Sambil menelusuri gang kecil itu, aku jadi terbayang seandainya aku di posisi Rasti atau Wahyu, aku yakinkan diriku bahwa aku tak kan sanggup menjalaninya, tapi bagaimana jika aku menikah dengan seorang pemuda tampan, pintar, pekerjaan terjamin nan dari keluarga yang tepandang? Apakah menikah muda itu masih menjadi suatu hal yang buruk? Ah aku terlalu berhayal, memangnya ada laki-laki dengan kriteria tadi mau melamarku? Tersenyum
Heeem belum saatnya, aku harus belajar dulu dengan rajin, mendapatkan kerjaan, juga belajar mempersiapkan diri untuk menjalani kehidupan masa depan.
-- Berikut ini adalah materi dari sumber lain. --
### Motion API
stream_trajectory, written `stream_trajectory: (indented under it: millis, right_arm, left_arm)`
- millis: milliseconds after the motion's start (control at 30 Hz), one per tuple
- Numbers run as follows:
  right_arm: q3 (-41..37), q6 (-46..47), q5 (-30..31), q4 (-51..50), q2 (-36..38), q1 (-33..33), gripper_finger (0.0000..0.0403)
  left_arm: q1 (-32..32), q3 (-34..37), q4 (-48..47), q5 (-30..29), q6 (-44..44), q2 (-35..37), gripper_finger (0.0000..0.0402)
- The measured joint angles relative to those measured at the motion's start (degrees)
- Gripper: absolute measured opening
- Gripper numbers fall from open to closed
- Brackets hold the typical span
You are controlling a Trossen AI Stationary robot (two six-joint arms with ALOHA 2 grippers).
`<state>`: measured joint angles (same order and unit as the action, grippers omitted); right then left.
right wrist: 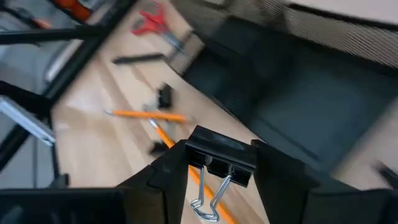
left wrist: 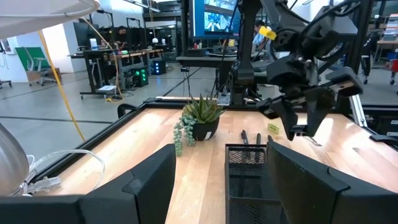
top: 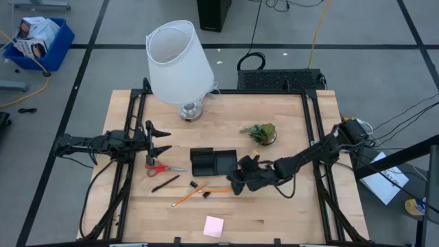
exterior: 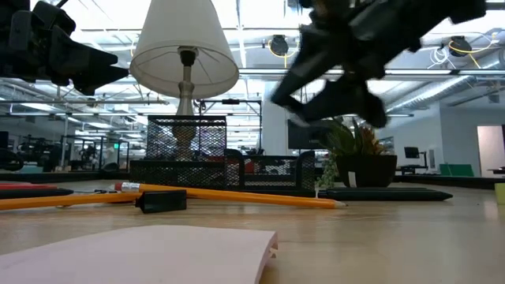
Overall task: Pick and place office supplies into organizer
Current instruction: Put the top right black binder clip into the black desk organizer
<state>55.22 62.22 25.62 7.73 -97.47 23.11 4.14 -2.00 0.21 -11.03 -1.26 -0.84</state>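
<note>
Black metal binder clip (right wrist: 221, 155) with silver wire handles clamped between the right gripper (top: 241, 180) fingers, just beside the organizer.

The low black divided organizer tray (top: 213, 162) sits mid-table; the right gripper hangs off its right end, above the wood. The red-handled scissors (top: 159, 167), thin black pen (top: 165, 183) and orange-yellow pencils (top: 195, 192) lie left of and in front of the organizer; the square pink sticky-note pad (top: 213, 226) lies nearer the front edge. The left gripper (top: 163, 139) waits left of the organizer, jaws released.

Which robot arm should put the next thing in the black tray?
Probably the right: its gripper already grips a binder clip beside the organizer. The left gripper waits open above the scissors.
</note>
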Motion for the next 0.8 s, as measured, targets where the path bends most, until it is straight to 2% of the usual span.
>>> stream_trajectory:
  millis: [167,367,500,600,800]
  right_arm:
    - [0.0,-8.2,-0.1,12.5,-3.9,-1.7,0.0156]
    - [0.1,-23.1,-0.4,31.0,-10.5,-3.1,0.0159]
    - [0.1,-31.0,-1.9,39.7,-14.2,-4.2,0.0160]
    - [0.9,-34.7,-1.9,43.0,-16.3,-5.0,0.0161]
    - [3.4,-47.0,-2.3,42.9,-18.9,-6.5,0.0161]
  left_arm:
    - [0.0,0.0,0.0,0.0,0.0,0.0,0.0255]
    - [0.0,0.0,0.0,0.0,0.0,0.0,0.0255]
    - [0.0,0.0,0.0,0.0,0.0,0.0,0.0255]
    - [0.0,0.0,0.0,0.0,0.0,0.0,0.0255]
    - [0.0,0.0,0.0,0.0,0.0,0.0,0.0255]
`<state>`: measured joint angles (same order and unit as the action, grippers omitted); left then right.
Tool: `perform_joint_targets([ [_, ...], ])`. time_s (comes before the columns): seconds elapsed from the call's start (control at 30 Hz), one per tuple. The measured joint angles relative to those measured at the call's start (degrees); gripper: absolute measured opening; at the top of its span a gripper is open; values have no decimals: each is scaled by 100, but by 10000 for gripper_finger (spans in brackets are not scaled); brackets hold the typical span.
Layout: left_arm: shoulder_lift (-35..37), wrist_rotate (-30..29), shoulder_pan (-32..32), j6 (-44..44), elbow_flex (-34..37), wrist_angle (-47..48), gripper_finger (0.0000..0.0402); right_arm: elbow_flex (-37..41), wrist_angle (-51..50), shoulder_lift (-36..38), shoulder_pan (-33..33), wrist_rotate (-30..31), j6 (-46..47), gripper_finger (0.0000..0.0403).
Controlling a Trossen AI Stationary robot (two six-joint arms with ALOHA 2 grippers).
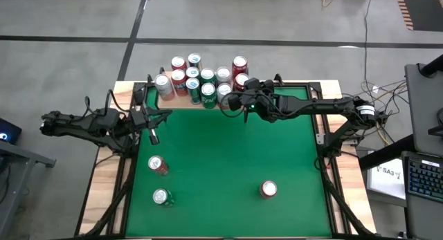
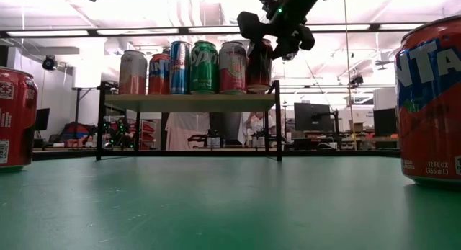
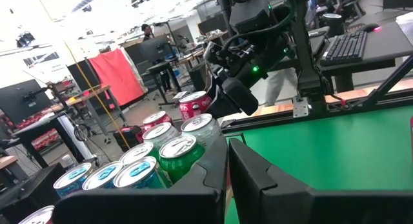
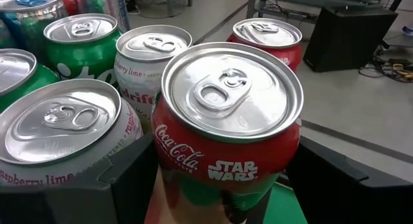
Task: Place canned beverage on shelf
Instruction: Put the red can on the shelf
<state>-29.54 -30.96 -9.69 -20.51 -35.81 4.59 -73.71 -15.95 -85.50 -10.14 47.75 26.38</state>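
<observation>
The light-wood shelf (image 2: 191, 100) on thin black legs stands at the table's far edge and carries several upright cans (image 2: 204, 66). My right gripper (image 2: 277, 35) reaches over the shelf's right end and is shut on a red Coca-Cola Star Wars can (image 4: 229, 146). That can also shows in the low view (image 2: 259, 71). My left gripper (image 1: 151, 129) hovers shut and empty over the table's left side, apart from the shelf. Three more cans stand on the green table: two at the near left (image 1: 158, 165) (image 1: 162, 196) and one at the near right (image 1: 268, 189). My right gripper pinches the Coca-Cola can's side wall, just below its top rim (image 4: 158, 143), between its two fingers (image 4: 122, 175). The fingers slant down from above and from the table's right. The can is upright, its base (image 2: 259, 88) at the level of the shelf board's right end.
Next to the held can are a white raspberry-lime can (image 4: 61, 130), another white can (image 4: 145, 53) and a red can (image 4: 268, 37). The green table (image 1: 228, 150) is bare in the middle. Desks, monitors and people show beyond the table.
</observation>
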Motion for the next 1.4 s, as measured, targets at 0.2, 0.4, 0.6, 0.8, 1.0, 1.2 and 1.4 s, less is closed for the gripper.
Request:
perform_joint_targets([
  [0.2, 0, 0, -1, 0, 0, 45, 0, 75, 15, 1, 1, -15, -59, 286],
  [0.4, 0, 0, 0, -30, 0, 62, 0, 140, 24, -1, 1, -22, -62, 286],
  [0.6, 0, 0, -1, -63, 0, 80, 0, 160, -5, 1, 1, -31, -45, 307],
  [0.8, 0, 0, -2, -66, 0, 80, 0, 162, -26, 0, 1, -17, -50, 311],
  [1.0, 0, 0, -2, -66, 0, 80, 0, 164, -39, -1, -3, -101, -52, 312],
  [1.2, 0, 0, -2, -66, 0, 80, 0, 164, -44, -1, -3, -111, -23, 313],
  [1.4, 0, 0, -2, -66, 0, 83, 0, 164, -46, -1, -3, -125, -9, 313],
])
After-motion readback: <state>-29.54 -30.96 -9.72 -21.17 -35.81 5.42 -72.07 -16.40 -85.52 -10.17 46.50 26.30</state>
“Assalamu’alaikum…” ucapku memasuki rumah dengan heran menatapi ada sandal bagus tiga pasang, pasti ada tamu, pikirku
“Wa’alaikumsalaam…” serentak orang-orang diruang tamu menjawab salamku
“Nah ini dia nak Nindi, sini nduk ikut duduk bareng-bareng” ibuku langsung menyambutku, merangkul dan membimbingku duduk disebelahnya, lalu memperkenalkanku pada seorang pemuda yang kelihatan malu-malu kemudian pada sepasang ibu-ibu dan bapak-bapak di sebelah pemuda tadi yang mungkin saja orang tuanya
Ha? Aku bingung, siapa mereka? nampaknya begitu akrab dengan orang tuaku, firasatku menjadi kurang nyaman, dengan satu perkiraan yang menggondol pikiranku.